Теперь перейдем к вопросу участия, о котором ты так здорово говорил с точки зрения своей практики. Я разделяю многие из твоих взглядов на работу с другими людьми. Как педагога меня научили быть активным слушателем, то есть человеком, который уделяет пристальное внимание реакциям, чужим заботам и интересам. В значительной степени именно интересы других являются движущей силой моей практики: меня почти не занимают те вещи, которые не интересуют моих собеседников, и очень стимулирует общность взглядов, которая выявляется в процессе коммуникации. Используя эти интересы, я применяю практику педагогического скаффолдинга, направляя других в процессе построения нового опыта.
Но в данный момент, в этот зловещий момент, в котором мы все сейчас живем, меня больше всего интересует радикальная домашняя жизнь (radical domesticity) — тема, которую я попытаюсь развить и на этом симпозиуме*.
Единственный плюс пандемии для меня заключается в том, что каждую неделю я больше не летаю из города в город в кажущейся бесконечной погоне за карьерой художника. В разные периоды жизни — возможно, тебе это знакомо — я чувствовал, что буквально живу в аэропортах и безликих отелях.
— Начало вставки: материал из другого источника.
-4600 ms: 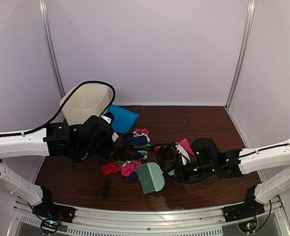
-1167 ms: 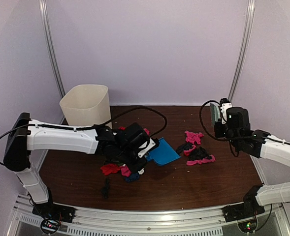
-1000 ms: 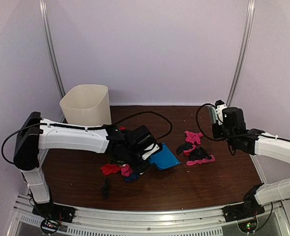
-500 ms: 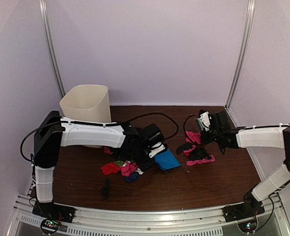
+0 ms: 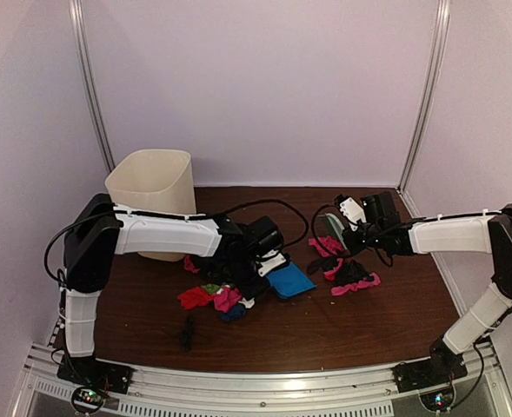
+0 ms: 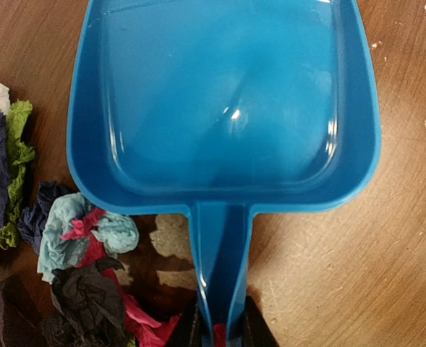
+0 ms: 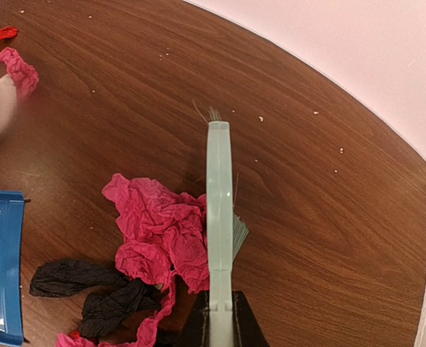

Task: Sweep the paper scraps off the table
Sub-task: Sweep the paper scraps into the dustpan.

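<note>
Since half a second back the right gripper (image 7: 218, 322) swung further toward 9 o'clock in top view. Its jaws are fully closed on the pale green brush (image 7: 218, 195) handle, brush edge-on, pink scrap at its 9 o'clock. The left gripper (image 6: 220, 329) barely shifted, pinched narrow on the blue dustpan (image 6: 223, 108) handle, pan low at the table (image 5: 386, 321). Two lots of paper scraps (image 5: 223, 298): mixed pile at pan's 8 o'clock, pink and black ones at its 3 o'clock by the brush. Cream bin (image 5: 151, 184) at 10 o'clock.
</note>
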Available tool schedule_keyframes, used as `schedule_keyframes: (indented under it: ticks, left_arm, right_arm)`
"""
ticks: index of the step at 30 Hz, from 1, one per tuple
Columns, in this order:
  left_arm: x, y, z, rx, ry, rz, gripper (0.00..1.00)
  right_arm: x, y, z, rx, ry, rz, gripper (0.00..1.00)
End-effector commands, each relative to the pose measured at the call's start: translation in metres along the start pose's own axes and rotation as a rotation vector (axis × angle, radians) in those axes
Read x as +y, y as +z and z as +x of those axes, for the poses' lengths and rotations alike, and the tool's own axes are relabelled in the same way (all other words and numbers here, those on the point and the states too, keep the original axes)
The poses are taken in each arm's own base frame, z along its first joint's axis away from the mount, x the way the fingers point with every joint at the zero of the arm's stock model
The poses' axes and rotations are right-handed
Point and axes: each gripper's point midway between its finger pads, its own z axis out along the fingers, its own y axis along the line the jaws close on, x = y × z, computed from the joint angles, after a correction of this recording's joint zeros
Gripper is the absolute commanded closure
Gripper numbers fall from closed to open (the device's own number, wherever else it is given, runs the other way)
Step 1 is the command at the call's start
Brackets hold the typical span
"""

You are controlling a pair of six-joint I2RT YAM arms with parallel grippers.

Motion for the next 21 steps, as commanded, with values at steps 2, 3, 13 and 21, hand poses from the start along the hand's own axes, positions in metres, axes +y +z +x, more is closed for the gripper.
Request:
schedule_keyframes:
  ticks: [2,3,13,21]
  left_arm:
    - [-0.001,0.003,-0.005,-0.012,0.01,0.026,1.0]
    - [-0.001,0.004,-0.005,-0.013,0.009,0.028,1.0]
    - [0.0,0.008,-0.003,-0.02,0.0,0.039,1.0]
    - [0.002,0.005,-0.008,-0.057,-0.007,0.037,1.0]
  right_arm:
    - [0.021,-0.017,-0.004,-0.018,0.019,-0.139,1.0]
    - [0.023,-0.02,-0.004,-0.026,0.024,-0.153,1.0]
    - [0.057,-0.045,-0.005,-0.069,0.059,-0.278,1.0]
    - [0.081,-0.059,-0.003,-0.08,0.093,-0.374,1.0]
Я перебираю свои недавние воспоминания и вижу себя в Праге посреди пустого пятизвездочного отеля в канун Рождества, в забытом городе на самом юге Бразилии, в битком набитом людьми здании в Гонконге, в таинственном и убогом отеле в где-то Коннектикуте.
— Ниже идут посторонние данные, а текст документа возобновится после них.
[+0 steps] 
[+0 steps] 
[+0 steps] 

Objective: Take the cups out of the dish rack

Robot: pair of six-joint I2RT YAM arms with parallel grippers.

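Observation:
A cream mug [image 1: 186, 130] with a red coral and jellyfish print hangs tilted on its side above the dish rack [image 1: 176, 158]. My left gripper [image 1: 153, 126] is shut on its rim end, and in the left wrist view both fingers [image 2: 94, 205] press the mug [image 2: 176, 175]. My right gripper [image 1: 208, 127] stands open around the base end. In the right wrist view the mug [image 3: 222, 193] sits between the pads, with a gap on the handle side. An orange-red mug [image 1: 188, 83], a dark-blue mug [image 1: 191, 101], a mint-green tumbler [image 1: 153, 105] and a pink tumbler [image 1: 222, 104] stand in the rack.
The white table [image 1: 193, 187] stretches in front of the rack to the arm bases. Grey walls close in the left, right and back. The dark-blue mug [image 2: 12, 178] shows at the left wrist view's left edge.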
Бесконечные поездки приводит к тому, что ты оказываешься во внутреннем «не-месте». Это то самое место, то состояние души, от которого я решительно настроен отказаться навсегда. И я думаю, что один из способов это сделать — вновь начать участвовать в жизни своего сообщества, своего района.
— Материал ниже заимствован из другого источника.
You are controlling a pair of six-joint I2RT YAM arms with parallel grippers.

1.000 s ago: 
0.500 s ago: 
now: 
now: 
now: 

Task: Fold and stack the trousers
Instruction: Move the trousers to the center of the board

Но я также думаю, что и Zoom может генерировать радикальную доместикацию. Несколько месяцев назад посредством этой платформы я запустил проект «поющие телеграммы» для желающих, которые передают мне запросы своих близких друзей и родственников. Это оказалось замечательным способом общения с совершенно незнакомыми людьми, некоторые из которых находятся в других частях света (Новая Зеландия, Турция, Сингапур). Я спел неаполитанскую песню 100-летнему итальянцу, спел колыбельную нахуатль ребенку из Техаса, и исполнил сарсуэла бабушке из Санто-Доминго. И в те моменты между мной и людьми, которых я никогда не встречал раньше и, скорее всего, больше никогда не увижу, на мгновение возникала мощная связь, нечто, что, возможно, было всего лишь надуманной, вымышленной общностью, но общностью, которую очень ярко прочувствовали вполне реальные мы. В этом году, в период крайней изоляции и бессилия, такие моменты стали самыми значимыми для меня — театр человека для человека, в котором искусство, на мгновение, казалось, действительно имеет значение.
С наилучшими пожеланиями из тихого дома в Ред Хук, Бруклин (хотя сосед снизу снова начал курить травку, да так, что и в нашей квартире пахнет, и, возможно, мне придется спуститься вниз, чтобы решить этот вопрос. Что вряд ли приведет к созданию значимого проекта в сфере социальной практики).